Exercise goal: Exactly as written, copy the lines of the data below from the first through the one containing "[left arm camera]".

(Dataset excerpts)
%%

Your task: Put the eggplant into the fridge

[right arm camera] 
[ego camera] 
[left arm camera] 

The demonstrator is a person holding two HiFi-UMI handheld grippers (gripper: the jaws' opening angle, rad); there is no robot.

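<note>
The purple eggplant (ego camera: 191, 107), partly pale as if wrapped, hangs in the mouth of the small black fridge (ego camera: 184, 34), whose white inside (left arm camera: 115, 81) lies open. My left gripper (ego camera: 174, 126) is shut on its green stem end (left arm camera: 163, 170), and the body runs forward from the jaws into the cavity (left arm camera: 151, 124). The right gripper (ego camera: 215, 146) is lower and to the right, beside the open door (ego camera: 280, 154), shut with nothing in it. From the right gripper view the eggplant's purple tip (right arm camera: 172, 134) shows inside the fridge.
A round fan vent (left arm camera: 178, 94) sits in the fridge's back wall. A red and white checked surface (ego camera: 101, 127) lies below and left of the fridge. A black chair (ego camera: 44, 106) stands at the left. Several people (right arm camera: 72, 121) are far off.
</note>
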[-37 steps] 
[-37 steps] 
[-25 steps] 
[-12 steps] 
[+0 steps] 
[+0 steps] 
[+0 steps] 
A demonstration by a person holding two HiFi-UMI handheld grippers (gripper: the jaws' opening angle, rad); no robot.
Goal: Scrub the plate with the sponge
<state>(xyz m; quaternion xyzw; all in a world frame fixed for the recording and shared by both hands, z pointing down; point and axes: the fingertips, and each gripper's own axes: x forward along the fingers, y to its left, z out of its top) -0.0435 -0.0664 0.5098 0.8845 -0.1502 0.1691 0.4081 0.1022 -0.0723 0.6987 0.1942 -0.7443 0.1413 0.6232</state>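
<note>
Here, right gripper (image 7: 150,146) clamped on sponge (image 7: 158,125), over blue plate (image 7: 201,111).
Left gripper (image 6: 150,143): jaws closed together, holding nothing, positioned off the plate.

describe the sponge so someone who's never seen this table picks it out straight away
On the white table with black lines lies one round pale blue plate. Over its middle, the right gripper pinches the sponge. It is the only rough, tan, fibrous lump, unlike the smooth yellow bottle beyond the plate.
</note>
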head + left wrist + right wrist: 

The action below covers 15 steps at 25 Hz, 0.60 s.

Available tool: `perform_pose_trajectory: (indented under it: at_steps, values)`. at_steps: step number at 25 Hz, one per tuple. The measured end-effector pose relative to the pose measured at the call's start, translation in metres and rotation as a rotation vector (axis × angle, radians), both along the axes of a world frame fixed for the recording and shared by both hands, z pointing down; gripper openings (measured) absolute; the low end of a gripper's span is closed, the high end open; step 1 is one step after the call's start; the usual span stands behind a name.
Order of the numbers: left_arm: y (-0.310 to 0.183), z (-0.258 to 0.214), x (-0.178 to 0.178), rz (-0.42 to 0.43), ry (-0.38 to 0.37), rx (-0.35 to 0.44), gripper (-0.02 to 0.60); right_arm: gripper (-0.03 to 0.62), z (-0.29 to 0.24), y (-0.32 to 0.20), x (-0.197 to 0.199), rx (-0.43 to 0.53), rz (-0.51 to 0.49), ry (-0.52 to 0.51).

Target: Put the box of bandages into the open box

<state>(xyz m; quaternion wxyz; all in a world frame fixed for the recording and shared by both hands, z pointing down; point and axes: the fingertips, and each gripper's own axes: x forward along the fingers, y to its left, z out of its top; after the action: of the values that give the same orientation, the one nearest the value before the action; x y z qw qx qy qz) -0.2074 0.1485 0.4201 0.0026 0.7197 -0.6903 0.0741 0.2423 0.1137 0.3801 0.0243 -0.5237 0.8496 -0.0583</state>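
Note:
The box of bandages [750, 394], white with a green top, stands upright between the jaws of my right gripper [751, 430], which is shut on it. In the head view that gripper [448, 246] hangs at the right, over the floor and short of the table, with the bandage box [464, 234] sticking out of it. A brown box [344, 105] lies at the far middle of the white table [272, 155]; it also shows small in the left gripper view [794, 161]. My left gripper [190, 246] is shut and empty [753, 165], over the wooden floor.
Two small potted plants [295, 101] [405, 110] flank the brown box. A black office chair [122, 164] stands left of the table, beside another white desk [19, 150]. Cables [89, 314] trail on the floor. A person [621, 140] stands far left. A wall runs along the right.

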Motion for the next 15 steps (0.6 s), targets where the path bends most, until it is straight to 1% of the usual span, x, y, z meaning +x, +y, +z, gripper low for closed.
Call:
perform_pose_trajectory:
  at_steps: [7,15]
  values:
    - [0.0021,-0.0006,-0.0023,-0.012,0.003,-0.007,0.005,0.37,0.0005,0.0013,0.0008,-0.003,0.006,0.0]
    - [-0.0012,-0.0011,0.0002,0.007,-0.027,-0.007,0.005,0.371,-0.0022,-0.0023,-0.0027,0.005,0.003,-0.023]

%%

Answer:
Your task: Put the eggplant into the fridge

[right arm camera] 
[ego camera] 
[left arm camera] 

None of the exercise remains to be done.